Dragging us off we went to the French Quarter and spent our day exploring small streets, cat cafes, and the Propaganda Museum.
This is in a strange location, found with great difficulty under a highrise of flats. There are no signs for it until you get to the building entrance which is (in)conveniently found at the back of the gated and guarded community. It houses hundreds of posters and statues from China’s Cultural Revolution and the end of WWII encouraging people to empower others, to support their neighbouring countries like Russia and Korea, and showing them how and why the English and Americans are bad. All the English-Americans have green-grey skin and large hooked noses, whilst the Chinese stay smooth skinned and chubby-cheeked. Although we weren’t supposed to take photos, I have a few for you here (haha sneaky)

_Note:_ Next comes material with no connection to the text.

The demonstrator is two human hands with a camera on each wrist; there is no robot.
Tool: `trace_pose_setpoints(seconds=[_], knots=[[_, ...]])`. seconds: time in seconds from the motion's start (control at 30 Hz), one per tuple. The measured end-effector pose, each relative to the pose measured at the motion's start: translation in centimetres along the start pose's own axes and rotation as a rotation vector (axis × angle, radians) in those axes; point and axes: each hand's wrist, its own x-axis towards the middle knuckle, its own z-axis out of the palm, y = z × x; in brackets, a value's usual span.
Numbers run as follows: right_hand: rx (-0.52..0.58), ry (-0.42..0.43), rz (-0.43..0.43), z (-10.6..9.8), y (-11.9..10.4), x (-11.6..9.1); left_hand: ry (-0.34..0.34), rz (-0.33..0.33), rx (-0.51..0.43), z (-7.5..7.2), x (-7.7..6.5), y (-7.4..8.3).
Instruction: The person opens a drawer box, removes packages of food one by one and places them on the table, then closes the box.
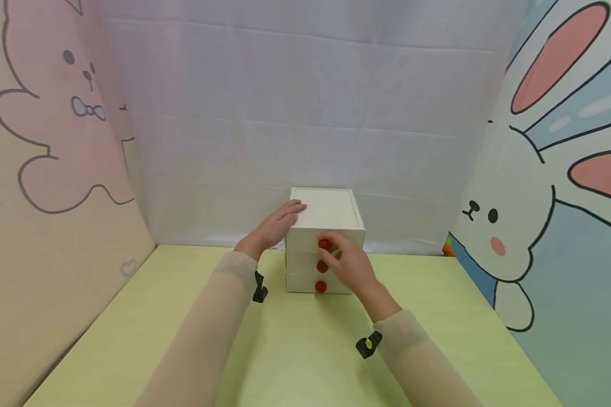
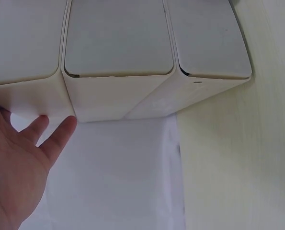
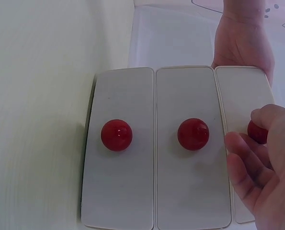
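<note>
A small white drawer box (image 1: 328, 207) with three stacked drawers stands on the table, each drawer front bearing a round red knob. At its upper left edge rests my left hand (image 1: 274, 227), fingers extended along the side and top; in the left wrist view, the fingers lie against the box's side. My right hand (image 1: 351, 264) pinches the top drawer's red knob (image 3: 256, 133) between thumb and fingers, partly covering it. Below, the middle knob (image 3: 193, 134) and bottom knob (image 3: 117, 135) are untouched. All three drawers look closed, their fronts about level.
The pale yellow-green table (image 1: 183, 328) extends around the box. Behind it hangs a white cloth (image 1: 285, 102). Cartoon-printed panels flank the table, with a pink animal (image 1: 76, 135) at left and a white rabbit (image 1: 514, 226) at right.
</note>
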Motion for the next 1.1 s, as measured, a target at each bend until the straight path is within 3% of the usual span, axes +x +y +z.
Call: trace_pose_setpoints(seconds=[0.67, 1.1], knots=[[-0.064, -0.021, 0.014, 0.6, -0.4, 0.0, -0.008, 0.013, -0.048, -0.3, 0.7, -1.8], [-0.078, -0.022, -0.031, 1.3, -0.7, -0.7, -0.009, 0.024, -0.073, -0.2, 0.5, -2.6]])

Hundreds of Mao statues, all lined up looking somewhat like the terracotta soldiers
Propaganda to defend neighbouring countries, and also how happy families will be after the revolution.

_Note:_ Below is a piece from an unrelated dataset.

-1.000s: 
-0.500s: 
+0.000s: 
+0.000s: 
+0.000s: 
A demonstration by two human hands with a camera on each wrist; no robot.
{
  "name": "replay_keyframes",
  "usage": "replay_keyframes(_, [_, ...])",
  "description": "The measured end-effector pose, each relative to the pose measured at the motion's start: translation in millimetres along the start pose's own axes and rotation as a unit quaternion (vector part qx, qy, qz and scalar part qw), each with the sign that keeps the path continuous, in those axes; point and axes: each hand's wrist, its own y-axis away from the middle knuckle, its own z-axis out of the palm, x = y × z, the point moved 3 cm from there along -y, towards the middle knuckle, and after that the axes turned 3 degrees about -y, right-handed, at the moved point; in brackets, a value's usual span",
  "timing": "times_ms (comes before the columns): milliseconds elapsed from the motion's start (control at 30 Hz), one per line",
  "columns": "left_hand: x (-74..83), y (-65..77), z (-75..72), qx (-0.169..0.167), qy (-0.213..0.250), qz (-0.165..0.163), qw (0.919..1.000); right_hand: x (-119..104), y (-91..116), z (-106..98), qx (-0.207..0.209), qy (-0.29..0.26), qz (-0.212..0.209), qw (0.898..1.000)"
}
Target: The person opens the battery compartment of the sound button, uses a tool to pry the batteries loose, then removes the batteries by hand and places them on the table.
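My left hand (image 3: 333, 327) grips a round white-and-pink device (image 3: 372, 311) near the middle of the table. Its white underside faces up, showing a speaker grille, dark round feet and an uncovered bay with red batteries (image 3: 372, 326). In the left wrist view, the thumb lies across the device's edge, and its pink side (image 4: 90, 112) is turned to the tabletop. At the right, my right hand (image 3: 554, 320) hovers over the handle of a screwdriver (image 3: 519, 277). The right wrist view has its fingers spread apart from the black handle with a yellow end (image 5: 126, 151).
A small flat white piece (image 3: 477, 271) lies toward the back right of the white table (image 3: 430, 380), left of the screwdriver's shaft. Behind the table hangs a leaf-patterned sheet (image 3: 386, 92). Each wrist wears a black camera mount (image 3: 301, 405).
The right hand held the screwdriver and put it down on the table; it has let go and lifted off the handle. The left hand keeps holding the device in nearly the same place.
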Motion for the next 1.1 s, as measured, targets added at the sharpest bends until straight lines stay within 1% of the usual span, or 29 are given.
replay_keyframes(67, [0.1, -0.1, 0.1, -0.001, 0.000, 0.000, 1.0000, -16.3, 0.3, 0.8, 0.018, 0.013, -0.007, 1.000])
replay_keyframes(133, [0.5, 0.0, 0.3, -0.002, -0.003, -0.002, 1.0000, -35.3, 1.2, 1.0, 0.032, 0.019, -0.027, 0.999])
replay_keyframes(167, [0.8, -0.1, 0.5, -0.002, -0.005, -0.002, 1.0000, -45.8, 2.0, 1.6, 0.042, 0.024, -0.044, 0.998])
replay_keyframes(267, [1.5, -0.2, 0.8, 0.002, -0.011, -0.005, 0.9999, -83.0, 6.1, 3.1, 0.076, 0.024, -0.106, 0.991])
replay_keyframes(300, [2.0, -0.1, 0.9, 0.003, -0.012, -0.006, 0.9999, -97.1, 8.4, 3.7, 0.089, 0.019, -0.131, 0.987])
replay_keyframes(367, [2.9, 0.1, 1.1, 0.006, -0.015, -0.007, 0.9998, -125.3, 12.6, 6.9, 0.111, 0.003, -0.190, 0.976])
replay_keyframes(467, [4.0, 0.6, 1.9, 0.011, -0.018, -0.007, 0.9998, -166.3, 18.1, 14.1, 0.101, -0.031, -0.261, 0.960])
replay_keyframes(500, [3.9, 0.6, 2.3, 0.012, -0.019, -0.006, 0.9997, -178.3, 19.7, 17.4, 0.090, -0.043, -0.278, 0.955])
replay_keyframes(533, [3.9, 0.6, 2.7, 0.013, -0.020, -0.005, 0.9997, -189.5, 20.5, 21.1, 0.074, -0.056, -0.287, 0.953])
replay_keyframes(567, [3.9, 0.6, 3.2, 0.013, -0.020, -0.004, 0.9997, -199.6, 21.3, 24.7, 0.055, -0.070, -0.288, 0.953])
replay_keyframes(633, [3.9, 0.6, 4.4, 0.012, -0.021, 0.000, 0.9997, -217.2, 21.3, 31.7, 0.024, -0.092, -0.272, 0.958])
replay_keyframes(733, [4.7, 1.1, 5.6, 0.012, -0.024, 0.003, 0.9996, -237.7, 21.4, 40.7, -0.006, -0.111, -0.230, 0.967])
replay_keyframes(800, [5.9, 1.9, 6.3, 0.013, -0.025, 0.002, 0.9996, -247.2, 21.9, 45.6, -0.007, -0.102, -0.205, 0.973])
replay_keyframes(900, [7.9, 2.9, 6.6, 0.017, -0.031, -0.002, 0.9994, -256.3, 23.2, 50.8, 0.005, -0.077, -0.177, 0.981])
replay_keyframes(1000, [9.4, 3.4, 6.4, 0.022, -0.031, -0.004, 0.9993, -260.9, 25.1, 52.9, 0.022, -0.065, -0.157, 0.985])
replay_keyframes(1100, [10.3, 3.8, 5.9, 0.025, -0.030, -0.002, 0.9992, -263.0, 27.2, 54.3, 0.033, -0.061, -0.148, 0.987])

China showing the US in a bad light due to racist tendencies, alongside their invasion of Vietnam.
The Red Detachment of Women – this was one of only 8 performances allowed on stage during the Cultural Revolution.
After the Propaganda Museum, we headed out to meet some old friends who now live in Shanghai. They had recommended a pie shop called Pie Society that was small enough to only house the 14 of us, though the waitress told us they had a second, larger restaurant opening soon. If anyone reading this (and isn’t bored by the recounting of meals already) should go to Shanghai, we thoroughly recommend Pie Society. A large hand-made pie resting on a large pile of (flavoured if you wish) mash, covered in gravy was just what the doctor ordered. It was great to catch up with our old friends and see how life in Shanghai was treating them over life in Fuzhou. They enjoy it more there, mostly because of the coolness of the weather over sub-tropical Fuzhou, and because there is more to do and see of an afternoon and evening.

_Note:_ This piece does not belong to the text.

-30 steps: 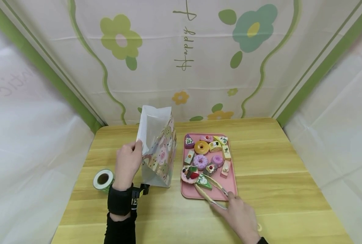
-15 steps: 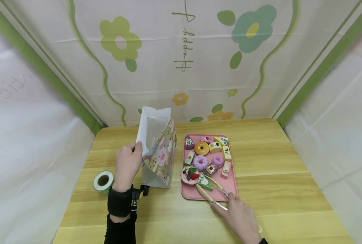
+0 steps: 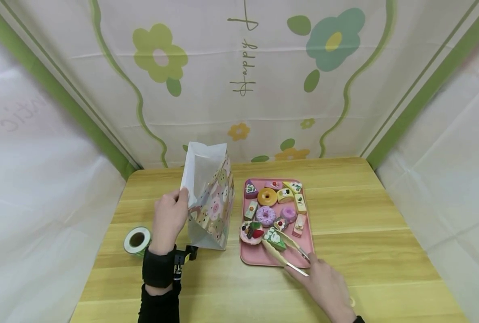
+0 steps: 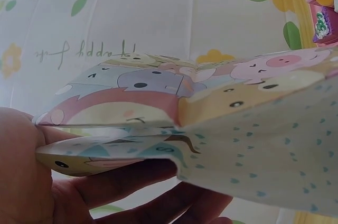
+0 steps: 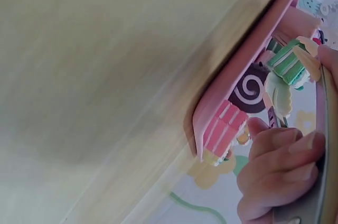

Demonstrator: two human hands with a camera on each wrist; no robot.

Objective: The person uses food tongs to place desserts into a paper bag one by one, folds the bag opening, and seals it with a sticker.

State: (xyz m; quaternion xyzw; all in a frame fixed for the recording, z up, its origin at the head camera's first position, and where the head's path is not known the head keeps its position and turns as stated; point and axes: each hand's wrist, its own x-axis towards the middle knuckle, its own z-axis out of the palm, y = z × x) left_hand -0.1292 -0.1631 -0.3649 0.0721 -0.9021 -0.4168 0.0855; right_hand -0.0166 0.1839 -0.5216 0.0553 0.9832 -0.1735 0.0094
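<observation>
My left hand [image 3: 169, 220] pinches the near left rim of an upright paper bag [image 3: 215, 204] with cartoon animal faces; its mouth gapes at the top. In the left wrist view, thumb and fingers hold the bag's folded edge [image 4: 111, 152]. My right hand [image 3: 324, 282] grips metal tongs [image 3: 277, 255] with beige tips. Between those tips sits a green toy cake slice [image 3: 274, 239], above the near part of the pink tray [image 3: 249, 257]. In the right wrist view, the green slice [image 5: 288, 63] looks raised off the tray. A fruit tart [image 3: 250, 233] lies just left of it.
Several other toy sweets lie on the tray, among them a yellow doughnut [image 3: 267, 196], a purple doughnut [image 3: 265, 216] and a pink cake slice [image 3: 299, 225]. A roll of stickers or tape [image 3: 137, 241] stands left of the bag. A patterned cloth [image 3: 207, 98] hangs behind the table.
The tongs and right hand have shifted slightly right, and the green cake slice has moved with them, away from the tart. My left hand and the bag have stayed put.
</observation>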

And so Shanghai comes to an end, but coming back we were met with Halloween…..
Four times a year, York does extra activities, which interrupt the usual lessons to teach the students about a western holiday. Autumn is Halloween, a great excuse for students and teachers to get dressed up and dance around like idiots for 90 minutes.
The lessons are pre planned, so we get a break from thinking about what we are teaching, although following someone elses idea of a great class can be just as much trouble. All the classes start with an intro, “What is Halloween?”, before learning some spooky vocabulary, playing some games, singing a song (Who ya gonna call? GHOSTBUSTERS!), and finally making a craft project, which vary from origami bats to glowing paper lanterns. There is a competition for the best dressed student, and some of them really go the extra mile with great costumes, although the mishmash of styles leads to some zombie princesses and spidermen with a lightsabre.
Teaching western festivals in China has been a slightly controversial topic lately, with many older generations seeing it as an invasion of western culture, when the children should be focusing on Chinese traditional festivals. Halloween is the most prevalent example of this, because of its commercialisation, and because parents are worried it is too scary and encourages violence, with several cities banning it outright. We didn’t see any negativity in Fuzhou thankfully, and the students all had a great time. I think it’s largely due to how the school presents the event, and York does a great job of selling the holidays to parents and getting them involved. The kids come away with a loose understanding of a western tradition, a photo of them dressed as vampire batman with reindeer antlers, and no candy.